What mechanism makes keyword probability the strongest predictor of priming?
This explores *why* a keyword's probability before any training predicts how strongly that keyword gets primed after gradient updates — i.e., what's actually happening under the hood that makes the pre-existing odds the key lever.
This explores why a keyword's pre-learning probability is the strongest predictor of how much it gets primed after training — what mechanism gives that one number so much power. The short version the corpus points to: learning mostly *amplifies associations the model already had*, rather than installing new ones. The finding itself shows a sharp ~10⁻³ probability threshold separating contexts where priming happens from those where it doesn't, and just three exposures suffice to trip it Can we predict keyword priming before learning happens?. That threshold behavior is the tell: gradient updates act like a multiplier on an existing seed of probability mass, so where there's a seed above the line, a few nudges grow it; where there isn't, the same nudges go nowhere. The predictor works because it's measuring how much raw material is already present to be amplified.

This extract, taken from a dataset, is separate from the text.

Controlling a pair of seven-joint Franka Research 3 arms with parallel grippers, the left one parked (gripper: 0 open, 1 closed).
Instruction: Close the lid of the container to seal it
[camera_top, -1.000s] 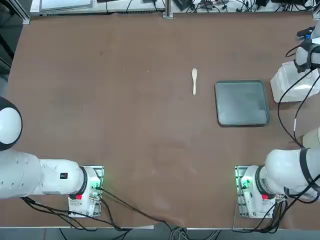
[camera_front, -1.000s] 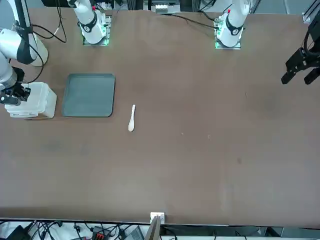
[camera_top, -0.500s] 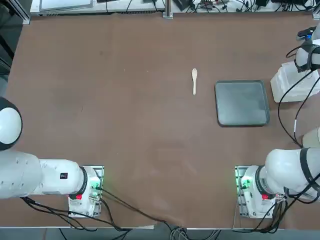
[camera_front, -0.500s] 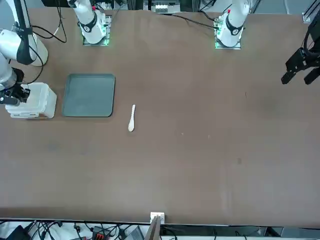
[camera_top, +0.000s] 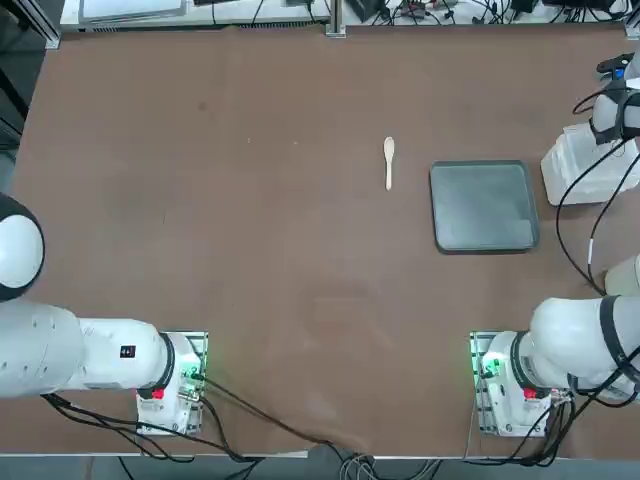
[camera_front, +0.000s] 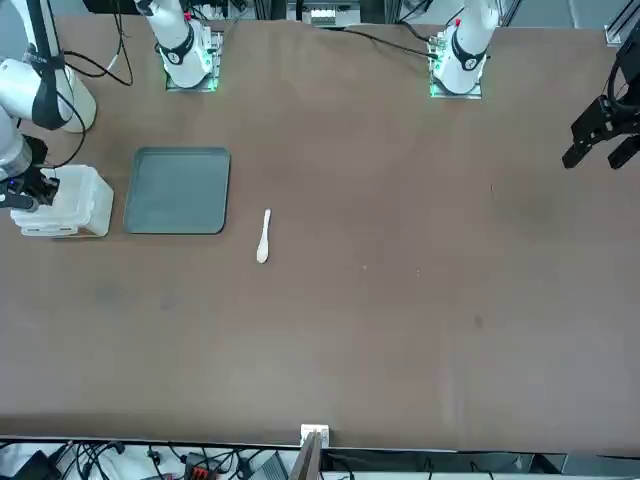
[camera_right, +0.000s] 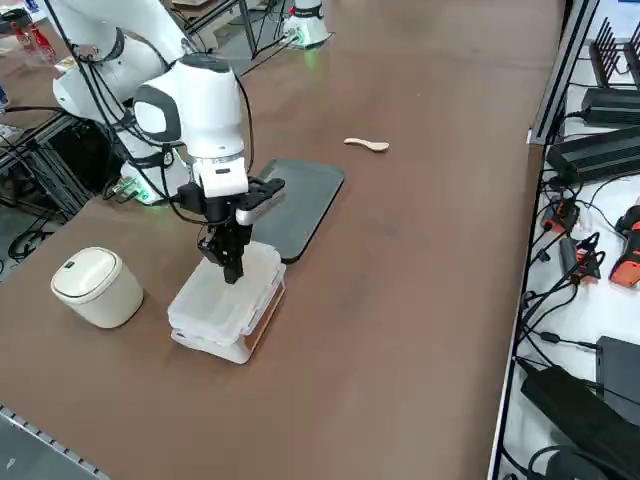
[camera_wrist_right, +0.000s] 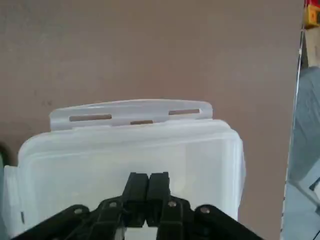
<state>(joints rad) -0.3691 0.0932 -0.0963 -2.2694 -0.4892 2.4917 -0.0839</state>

That picture lines up with a broader pattern in the collection: what a model 'knows' after training is largely set during pretraining and only swayed afterward. Cognitive biases turn out to be planted in the pretrained backbone and merely modulated — not created — by later finetuning Where do cognitive biases in language models come from?. Keyword priming looks like the same story at finer grain: the pre-learning probability *is* the pretrained prior, and gradient updates modulate rather than originate it. The reason the prior dominates is the same reason it does elsewhere — strong parametric associations override fresh input. Models fail to integrate new context precisely when prior training associations are strong enough to overrule it, and textual prompting alone can't dislodge them Why do language models ignore information in their context?.

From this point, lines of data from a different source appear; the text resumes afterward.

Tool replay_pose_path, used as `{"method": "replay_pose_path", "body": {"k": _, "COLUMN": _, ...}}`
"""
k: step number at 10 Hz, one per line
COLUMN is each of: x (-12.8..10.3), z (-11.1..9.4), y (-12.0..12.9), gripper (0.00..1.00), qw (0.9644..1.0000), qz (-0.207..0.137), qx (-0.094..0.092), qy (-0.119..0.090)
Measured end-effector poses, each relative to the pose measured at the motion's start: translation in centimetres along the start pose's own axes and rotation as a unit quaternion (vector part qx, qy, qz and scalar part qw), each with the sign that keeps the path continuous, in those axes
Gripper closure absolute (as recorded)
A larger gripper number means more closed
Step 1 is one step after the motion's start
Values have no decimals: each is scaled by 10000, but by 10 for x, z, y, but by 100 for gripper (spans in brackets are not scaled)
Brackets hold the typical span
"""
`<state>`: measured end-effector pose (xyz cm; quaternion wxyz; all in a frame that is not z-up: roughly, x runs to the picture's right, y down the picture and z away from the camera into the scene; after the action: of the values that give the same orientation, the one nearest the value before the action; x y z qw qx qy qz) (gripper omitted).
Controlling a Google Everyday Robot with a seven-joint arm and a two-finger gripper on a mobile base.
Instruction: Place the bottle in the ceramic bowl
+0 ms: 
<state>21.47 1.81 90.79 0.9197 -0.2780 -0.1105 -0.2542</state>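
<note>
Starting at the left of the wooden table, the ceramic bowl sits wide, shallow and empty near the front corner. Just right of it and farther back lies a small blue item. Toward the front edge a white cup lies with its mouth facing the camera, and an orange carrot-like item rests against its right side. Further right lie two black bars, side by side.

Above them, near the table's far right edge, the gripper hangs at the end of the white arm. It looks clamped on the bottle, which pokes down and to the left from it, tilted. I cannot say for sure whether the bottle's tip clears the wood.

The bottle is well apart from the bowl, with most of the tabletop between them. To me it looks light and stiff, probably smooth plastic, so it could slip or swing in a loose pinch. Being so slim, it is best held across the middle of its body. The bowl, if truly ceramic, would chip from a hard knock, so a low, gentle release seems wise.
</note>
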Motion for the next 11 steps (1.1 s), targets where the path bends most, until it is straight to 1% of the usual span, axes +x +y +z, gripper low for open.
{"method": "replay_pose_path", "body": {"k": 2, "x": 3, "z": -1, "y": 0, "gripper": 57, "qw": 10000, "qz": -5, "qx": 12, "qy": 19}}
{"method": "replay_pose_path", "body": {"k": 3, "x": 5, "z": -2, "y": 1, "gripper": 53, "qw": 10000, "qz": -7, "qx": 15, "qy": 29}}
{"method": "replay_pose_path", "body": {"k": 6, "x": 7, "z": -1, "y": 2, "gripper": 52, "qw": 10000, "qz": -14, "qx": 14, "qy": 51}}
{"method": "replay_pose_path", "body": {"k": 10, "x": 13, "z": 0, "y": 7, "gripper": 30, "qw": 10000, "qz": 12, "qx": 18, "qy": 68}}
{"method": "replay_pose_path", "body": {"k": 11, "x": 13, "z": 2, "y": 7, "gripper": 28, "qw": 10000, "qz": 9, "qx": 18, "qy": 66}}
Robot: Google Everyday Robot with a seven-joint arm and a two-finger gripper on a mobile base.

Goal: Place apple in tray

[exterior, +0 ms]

The sharpest mechanistic echo comes from work that decomposes chain-of-thought performance and finds that *output probability alone* swings accuracy from 26% to 70%, operating as a factor independent of genuine reasoning What three separate factors drive chain-of-thought performance?. In other words, baseline probability is repeatedly the dominant hidden variable behind LLM behavior — priming is one more place where it shows up as the load-bearing predictor. There's a structural reason these priors are so entrenched, too: frequent tokens carry more probability mass and sit at more abstract, central positions in the model's representation, so high-prior keywords are exactly the ones with the densest web of associations ready to be reinforced Does word frequency correlate with semantic abstraction?.
The thing worth taking away: 'predictable from keyword probability' isn't a curiosity about correlation — it's evidence that fine-tuning is closer to *re-weighting* what's already latent than to teaching genuinely new content. That reframes a lot of practical questions. If you want a model to absorb a fact, its prior probability for the relevant keywords may matter more than how many times you show it, and a keyword sitting below the threshold may resist priming no matter how you train. It also suggests why surgical interventions outperform brute force generally — a related thread finds that only ~20% of high-entropy 'forking' tokens actually carry the learning signal in RL training Do high-entropy tokens drive reasoning model improvements?. Across these notes, the recurring lesson is that a small, measurable property of the model's *existing* distribution — not the volume of new data — is what decides what changes.
Sources 6 notes
Pre-learning keyword probability strongly predicts post-learning priming across architectures and model sizes, with a ~10^-3 threshold separating contexts where priming occurs from those where it doesn't. Just 3 training exposures suffice to establish the effect.
A causal experiment using random-seed variation and cross-tuning showed that models sharing a pretrained backbone exhibit similar bias patterns regardless of finetuning data. Biases are planted during pretraining and merely swayed by instruction tuning.
Research demonstrates that LMs generate outputs inconsistent with their context because parametric knowledge from training dominates over in-context information. Textual prompting alone cannot override strong priors; causal intervention in representations is required.
A shift cipher study decomposed CoT into three independent factors: output probability alone swings accuracy from 26% to 70%, memorization matches pre-training frequency patterns, and genuine reasoning exists but accumulates error with each step. This resolves the reason-or-memorize debate by showing LLMs do both simultaneously.
WordNet analysis shows hypernyms (general concepts) occur more frequently than hyponyms (specific ones). Combined with LLMs' frequency bias, this means preferring common paraphrases systematically drifts toward abstraction, erasing expert-level specificity.
Only ~20% of tokens exhibit high entropy as pivotal reasoning decision points; RLVR primarily adjusts these forking tokens. Training exclusively on them matches or exceeds full-gradient performance, revealing that the minority carries the learning signal.